Does lxml run under pypy and would it make a difference to my project? I looked at pypy where you learn that it can be a lot faster in some circumstances. Would it help me? I run quite primitive lxml scripts across very large data sets, in particular 50,000 Early Modern texts that have been linguistically annotated so that every token is a <w> element with a set of attributes. There are a lot of errors in the original annotation, and I use various heuristics to spot errors and correct them, which mainly involves changing @lemma, @pos and @reg attributes. The texts vary in length from 100K to 250MB. It appears to me that building the document tree is the most expensive operation in the enterprise. If you have an error with 1,000 occurrences but you don't know the texts in which they occur you have to run the script across the entire set. That's an operation that takes between six and eight hours. So you don't want to run it unless you've gathered a lot of errors. Shaving a quarter off that running time wouldn't make much difference. Cutting it in half would be well worth it. I haven't experimented with running things concurrently. I use Pycharm and cut theoretically do two concurrent runs, dividing the texts into two groups of 25,000. I have a Mac with 32 GB of memory and a four core 4 GHz i7 processor. I don't know enough about the inside of machines to figure out whether the two processes would just get in each other's way. I'll be grateful for any advice. Martin Mueller Professor emeritus of English and Classics Northwestern University

It works, but last time I checked it was slower than CPython because the use of the Cython/CPython API (instead of CFFI) breaks many of the PyPy speed ups. The PyPy has improved their CPython API support, so it will be less now. But the performance benefits of PyPy are mostly with pure Python, or Python and CFFI. On 21-01-18 16:37, Martin Mueller wrote:
Does lxml run under pypy and would it make a difference to my project?
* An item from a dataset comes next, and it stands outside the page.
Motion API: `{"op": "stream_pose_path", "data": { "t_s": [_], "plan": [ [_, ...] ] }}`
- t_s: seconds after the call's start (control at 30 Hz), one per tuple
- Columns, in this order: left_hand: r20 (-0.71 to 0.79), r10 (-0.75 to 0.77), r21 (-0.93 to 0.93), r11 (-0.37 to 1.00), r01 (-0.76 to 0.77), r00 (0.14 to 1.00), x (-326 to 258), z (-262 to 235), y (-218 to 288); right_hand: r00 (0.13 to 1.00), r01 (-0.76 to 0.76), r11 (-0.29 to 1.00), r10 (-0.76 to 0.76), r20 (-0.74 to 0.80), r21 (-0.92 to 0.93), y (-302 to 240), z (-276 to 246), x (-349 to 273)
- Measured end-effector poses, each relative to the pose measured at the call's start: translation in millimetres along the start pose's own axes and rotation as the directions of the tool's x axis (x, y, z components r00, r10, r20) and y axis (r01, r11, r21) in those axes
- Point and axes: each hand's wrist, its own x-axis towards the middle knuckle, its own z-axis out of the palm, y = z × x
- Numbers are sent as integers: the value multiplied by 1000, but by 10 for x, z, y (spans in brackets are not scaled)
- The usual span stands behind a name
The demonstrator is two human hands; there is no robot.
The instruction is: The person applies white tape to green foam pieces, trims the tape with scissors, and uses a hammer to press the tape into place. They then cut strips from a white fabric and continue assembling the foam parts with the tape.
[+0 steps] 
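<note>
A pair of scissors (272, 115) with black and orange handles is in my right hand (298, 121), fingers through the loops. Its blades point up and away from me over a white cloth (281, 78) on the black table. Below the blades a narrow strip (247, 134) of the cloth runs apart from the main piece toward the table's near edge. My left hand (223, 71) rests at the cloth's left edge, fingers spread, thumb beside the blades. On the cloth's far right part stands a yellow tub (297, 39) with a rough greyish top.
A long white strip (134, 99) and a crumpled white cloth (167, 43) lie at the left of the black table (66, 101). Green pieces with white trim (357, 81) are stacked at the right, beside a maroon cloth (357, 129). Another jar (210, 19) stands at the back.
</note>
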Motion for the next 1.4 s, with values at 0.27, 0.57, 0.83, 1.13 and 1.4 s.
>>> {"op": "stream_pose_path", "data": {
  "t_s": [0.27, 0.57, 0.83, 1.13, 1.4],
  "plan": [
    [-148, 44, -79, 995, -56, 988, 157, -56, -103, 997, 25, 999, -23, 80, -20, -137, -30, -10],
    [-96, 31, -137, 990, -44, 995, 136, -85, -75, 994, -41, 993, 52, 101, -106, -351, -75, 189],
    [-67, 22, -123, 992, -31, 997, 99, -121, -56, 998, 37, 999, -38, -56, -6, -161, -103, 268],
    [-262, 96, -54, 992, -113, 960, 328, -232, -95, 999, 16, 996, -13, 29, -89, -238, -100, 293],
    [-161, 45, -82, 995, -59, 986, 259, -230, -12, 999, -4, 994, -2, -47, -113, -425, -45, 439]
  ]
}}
?Which raises the further question how much of lxml is "pure Python". If I understand it correctly, lxml is a frontend of sorts for libxml, and it needs libxml to do its work. But libxml isn't Python. Is the act of building a tree "pure Python"? What about looping over a set of two million tokens in a very long document and changing the @lemma attribute? ________________________________ From: lxml <lxml-bounces@lxml.de> on behalf of Pim van der Eijk (Lists) <lists@sonnenglanz.net> Sent: Sunday, January 21, 2018 10:56 AM To: lxml@lxml.de Subject: Re: [lxml] lxml and pypy It works, but last time I checked it was slower than CPython because the use of the Cython/CPython API (instead of CFFI) breaks many of the PyPy speed ups. The PyPy has improved their CPython API support, so it will be less now. But the performance benefits of PyPy are mostly with pure Python, or Python and CFFI. On 21-01-18 16:37, Martin Mueller wrote: Does lxml run under pypy and would it make a difference to my project?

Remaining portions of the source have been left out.